== Work instruction ==
Could you count the lines below that include the word "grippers" and give only the number?

The records START

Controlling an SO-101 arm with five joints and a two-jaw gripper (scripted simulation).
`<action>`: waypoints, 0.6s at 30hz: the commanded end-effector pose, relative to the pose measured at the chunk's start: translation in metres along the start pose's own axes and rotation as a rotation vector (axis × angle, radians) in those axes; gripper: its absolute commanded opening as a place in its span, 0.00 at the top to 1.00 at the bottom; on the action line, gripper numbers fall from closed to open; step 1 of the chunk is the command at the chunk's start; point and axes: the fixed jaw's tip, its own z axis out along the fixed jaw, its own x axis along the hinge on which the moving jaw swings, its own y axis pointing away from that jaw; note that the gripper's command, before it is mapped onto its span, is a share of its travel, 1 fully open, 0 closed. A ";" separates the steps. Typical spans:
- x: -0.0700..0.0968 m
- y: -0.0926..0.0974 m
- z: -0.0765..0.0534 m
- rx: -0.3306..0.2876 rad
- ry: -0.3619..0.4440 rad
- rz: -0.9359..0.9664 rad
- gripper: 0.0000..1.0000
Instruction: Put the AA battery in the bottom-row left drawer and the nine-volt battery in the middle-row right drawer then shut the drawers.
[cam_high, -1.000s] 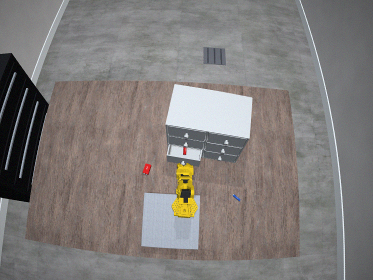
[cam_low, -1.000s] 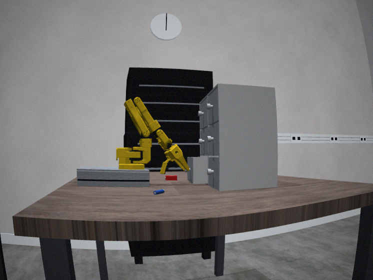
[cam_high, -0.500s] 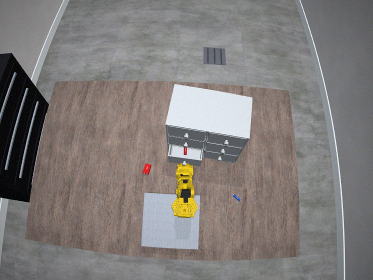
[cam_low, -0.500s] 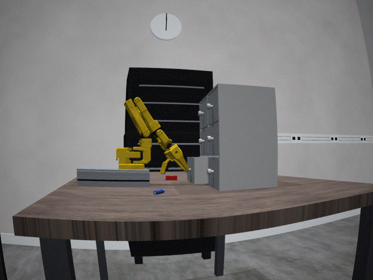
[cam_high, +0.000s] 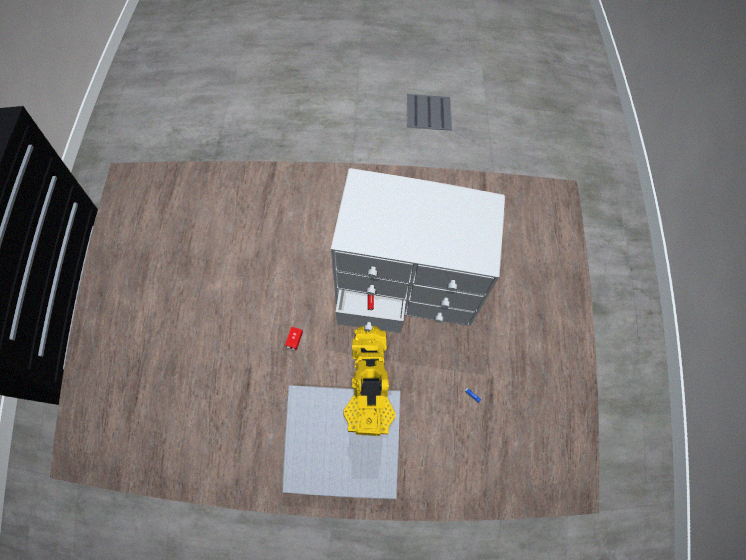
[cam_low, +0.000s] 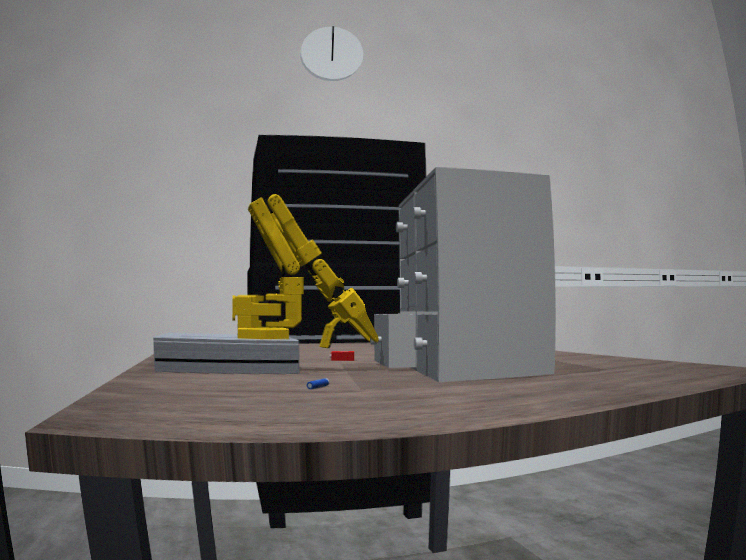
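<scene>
The grey chest (cam_high: pixel 418 241) stands on the table with its bottom left drawer (cam_high: pixel 370 308) pulled out. A red AA battery with a white tip (cam_high: pixel 371 299) lies inside that drawer. The red nine-volt battery (cam_high: pixel 293 338) lies on the table left of the drawer; it also shows in the side view (cam_low: pixel 342 355). My yellow gripper (cam_high: pixel 368 328) reaches down to the front of the open drawer and is shut on the drawer's white knob (cam_low: pixel 377 338). The other five drawers are shut, among them the right drawer of the middle row (cam_high: pixel 448 295).
A small blue cylinder (cam_high: pixel 473 395) lies on the table to the right of my arm; it also shows in the side view (cam_low: pixel 317 383). My base stands on a grey plate (cam_high: pixel 342 441). A black cabinet (cam_high: pixel 36 253) stands off the table's left side.
</scene>
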 end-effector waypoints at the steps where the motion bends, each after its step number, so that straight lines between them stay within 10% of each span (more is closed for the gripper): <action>1: -0.005 0.000 0.000 0.001 -0.014 -0.001 1.00; 18: 0.001 0.000 0.003 0.002 -0.013 0.009 1.00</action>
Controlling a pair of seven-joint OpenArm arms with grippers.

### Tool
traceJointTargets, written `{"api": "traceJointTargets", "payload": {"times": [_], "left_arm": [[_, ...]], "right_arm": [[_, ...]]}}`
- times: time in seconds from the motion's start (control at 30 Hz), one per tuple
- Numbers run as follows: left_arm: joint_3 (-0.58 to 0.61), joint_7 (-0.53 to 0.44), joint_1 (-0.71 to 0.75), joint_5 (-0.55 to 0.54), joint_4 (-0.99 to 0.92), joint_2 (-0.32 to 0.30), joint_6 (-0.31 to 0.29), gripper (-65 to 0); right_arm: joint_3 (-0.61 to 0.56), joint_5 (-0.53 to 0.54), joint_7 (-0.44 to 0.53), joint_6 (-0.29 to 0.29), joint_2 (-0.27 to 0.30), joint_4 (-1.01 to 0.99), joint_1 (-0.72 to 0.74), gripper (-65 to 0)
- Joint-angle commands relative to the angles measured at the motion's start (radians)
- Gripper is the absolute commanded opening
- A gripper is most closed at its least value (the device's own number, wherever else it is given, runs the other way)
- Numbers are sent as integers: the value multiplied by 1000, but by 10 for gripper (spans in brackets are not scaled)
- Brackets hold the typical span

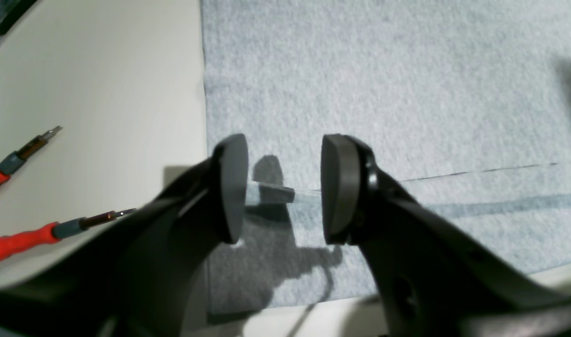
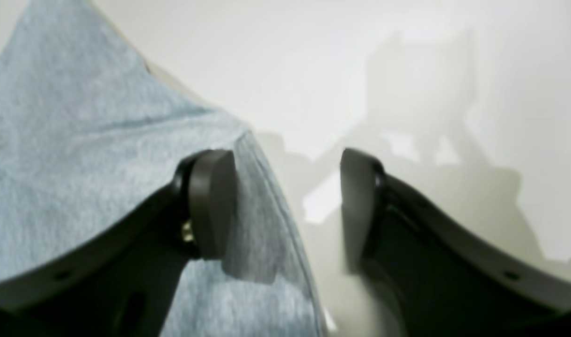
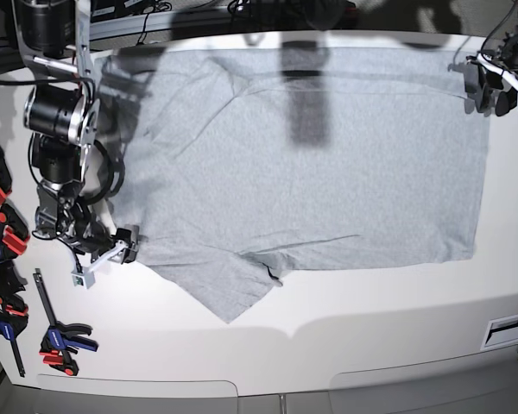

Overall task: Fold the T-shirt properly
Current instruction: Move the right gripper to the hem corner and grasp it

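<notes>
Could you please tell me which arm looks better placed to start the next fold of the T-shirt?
Probably the right: its open hand straddles the sleeve edge of the T-shirt. The left hand, also open, sits over the hem corner, so either could begin.

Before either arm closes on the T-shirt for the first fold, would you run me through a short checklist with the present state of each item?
1. Left gripper open: ok, jaws stand apart.
2. Left gripper over the cloth: ok, it hangs above the T-shirt near its hem and side edge.
3. Right gripper open: ok, jaws apart.
4. Right gripper straddles an edge: ok, one pad over the T-shirt's edge, the other over the bare table.
5. T-shirt lying flat: not ok, the base view shows creases and a turned sleeve.
6. Pads touching the fabric: cannot tell.
</notes>
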Motion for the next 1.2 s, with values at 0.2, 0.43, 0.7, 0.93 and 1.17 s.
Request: {"api": "traceJointTargets", "payload": {"times": [0.2, 0.43, 0.7, 0.93, 1.17], "left_arm": [[-11, -50, 3, -10, 14, -17, 1, -413], [-11, -50, 3, -10, 14, -17, 2, -413], [-11, -50, 3, -11, 14, -17, 2, -413], [-11, -50, 3, -39, 14, -16, 1, -413], [-11, -66, 3, -39, 14, -17, 1, -413]], "right_arm": [[0, -21, -30, 29, -41, 2, -11, -307], [0, -21, -20, 31, -76, 2, -11, -307], [0, -21, -23, 31, -94, 2, -11, -307], [0, -21, -23, 24, -114, 2, -11, -308], [0, -16, 10, 2, -122, 2, -14, -579]]}}
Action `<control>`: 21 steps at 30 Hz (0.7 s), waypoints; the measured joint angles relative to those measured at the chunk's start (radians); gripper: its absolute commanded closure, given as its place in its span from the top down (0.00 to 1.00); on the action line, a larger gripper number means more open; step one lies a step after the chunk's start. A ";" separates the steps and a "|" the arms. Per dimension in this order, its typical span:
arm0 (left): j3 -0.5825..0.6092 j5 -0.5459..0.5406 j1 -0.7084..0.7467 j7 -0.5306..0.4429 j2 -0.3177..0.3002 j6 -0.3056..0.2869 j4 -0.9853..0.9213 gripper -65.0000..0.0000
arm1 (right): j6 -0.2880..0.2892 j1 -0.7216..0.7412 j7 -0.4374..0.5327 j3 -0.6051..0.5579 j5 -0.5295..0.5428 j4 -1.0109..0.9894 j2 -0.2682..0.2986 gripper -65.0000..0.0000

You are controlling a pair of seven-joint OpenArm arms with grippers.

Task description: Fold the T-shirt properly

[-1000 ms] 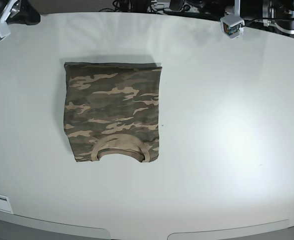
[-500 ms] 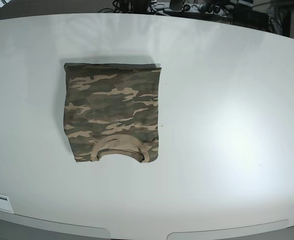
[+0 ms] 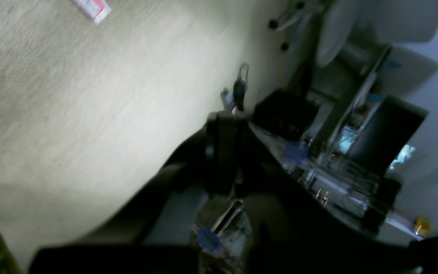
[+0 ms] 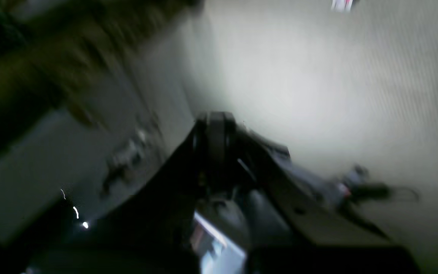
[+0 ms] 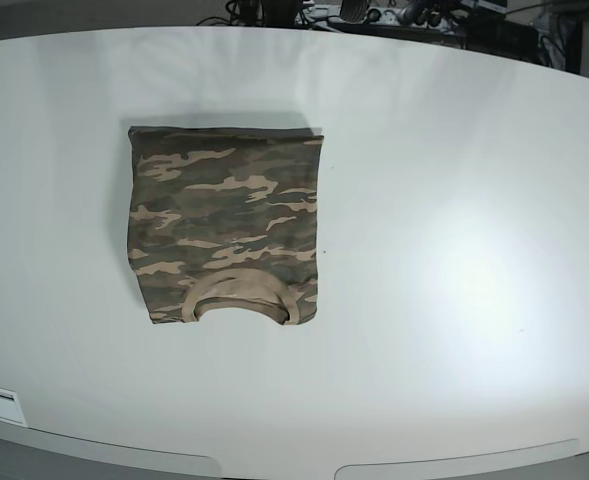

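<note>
Base view shows the T-shirt folded on the worktop, soft and limp (I'd pinch its corners), both hands closed and empty.

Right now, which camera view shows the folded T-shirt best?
The base view: the T-shirt lies whole on the white table, folded into a neat rectangle with the collar on top. The left wrist view catches only a dark blurred bit at its bottom left corner, and the right wrist view only a smeared olive patch at upper left.

olive, brown and tan camouflage T-shirt, plain tan collar, white table
</note>
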 measured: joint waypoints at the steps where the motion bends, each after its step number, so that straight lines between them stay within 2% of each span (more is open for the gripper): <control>1: 0.028 0.013 -0.030 -0.023 0.001 0.011 -0.051 0.00 | -0.002 0.023 0.052 -0.033 -0.039 -0.032 -0.001 0.00; 4: 0.087 0.094 -0.136 -0.047 0.035 0.050 -0.222 0.00 | -0.003 0.108 0.180 -0.127 -0.179 -0.148 -0.002 0.00; 7: 0.112 0.108 -0.245 -0.093 0.097 0.048 -0.386 0.00 | -0.004 0.188 0.315 -0.214 -0.324 -0.269 0.001 0.00; 11: 0.109 0.180 -0.391 -0.175 0.170 0.049 -0.590 0.00 | -0.004 0.304 0.554 -0.320 -0.518 -0.443 -0.008 0.00; 14: 0.109 0.266 -0.492 -0.309 0.212 0.048 -0.747 0.00 | -0.008 0.415 0.696 -0.387 -0.662 -0.581 -0.008 0.00; 18: 0.110 0.422 -0.604 -0.520 0.250 0.051 -0.938 0.00 | -0.008 0.543 0.867 -0.485 -0.787 -0.746 -0.012 0.00; 21: 0.110 0.531 -0.681 -0.706 0.277 0.055 -1.057 0.00 | -0.103 0.623 0.974 -0.552 -0.872 -0.842 -0.018 0.00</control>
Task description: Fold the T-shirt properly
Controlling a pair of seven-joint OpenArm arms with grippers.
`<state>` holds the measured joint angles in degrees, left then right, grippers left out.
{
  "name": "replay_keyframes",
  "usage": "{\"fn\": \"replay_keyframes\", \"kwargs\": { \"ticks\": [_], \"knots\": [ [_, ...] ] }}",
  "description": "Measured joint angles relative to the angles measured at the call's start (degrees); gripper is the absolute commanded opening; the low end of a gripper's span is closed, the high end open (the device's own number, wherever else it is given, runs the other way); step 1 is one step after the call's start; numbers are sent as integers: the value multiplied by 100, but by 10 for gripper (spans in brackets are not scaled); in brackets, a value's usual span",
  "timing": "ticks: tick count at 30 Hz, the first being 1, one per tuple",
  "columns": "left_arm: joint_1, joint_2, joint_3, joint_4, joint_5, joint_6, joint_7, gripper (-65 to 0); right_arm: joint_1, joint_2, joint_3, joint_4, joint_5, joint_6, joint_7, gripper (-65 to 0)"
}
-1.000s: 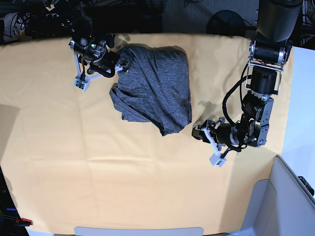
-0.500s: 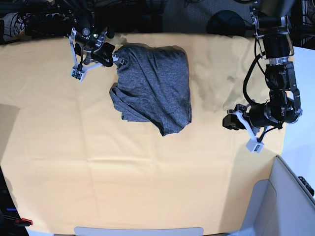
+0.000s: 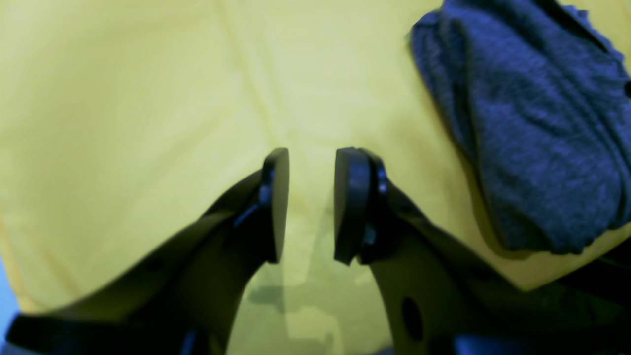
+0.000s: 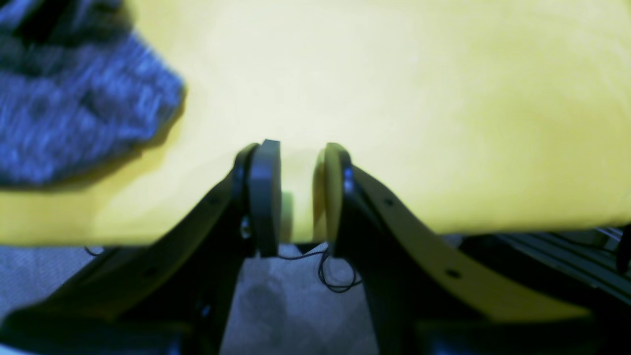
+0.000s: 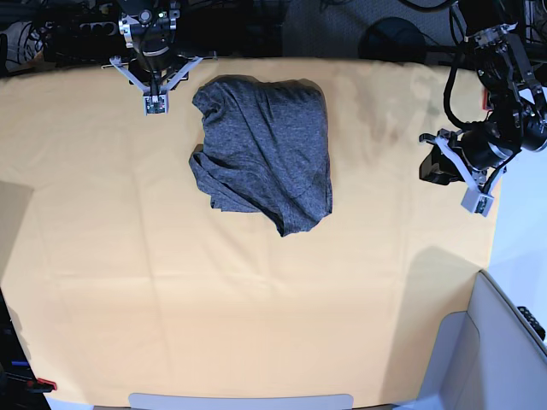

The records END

== Written answer ==
4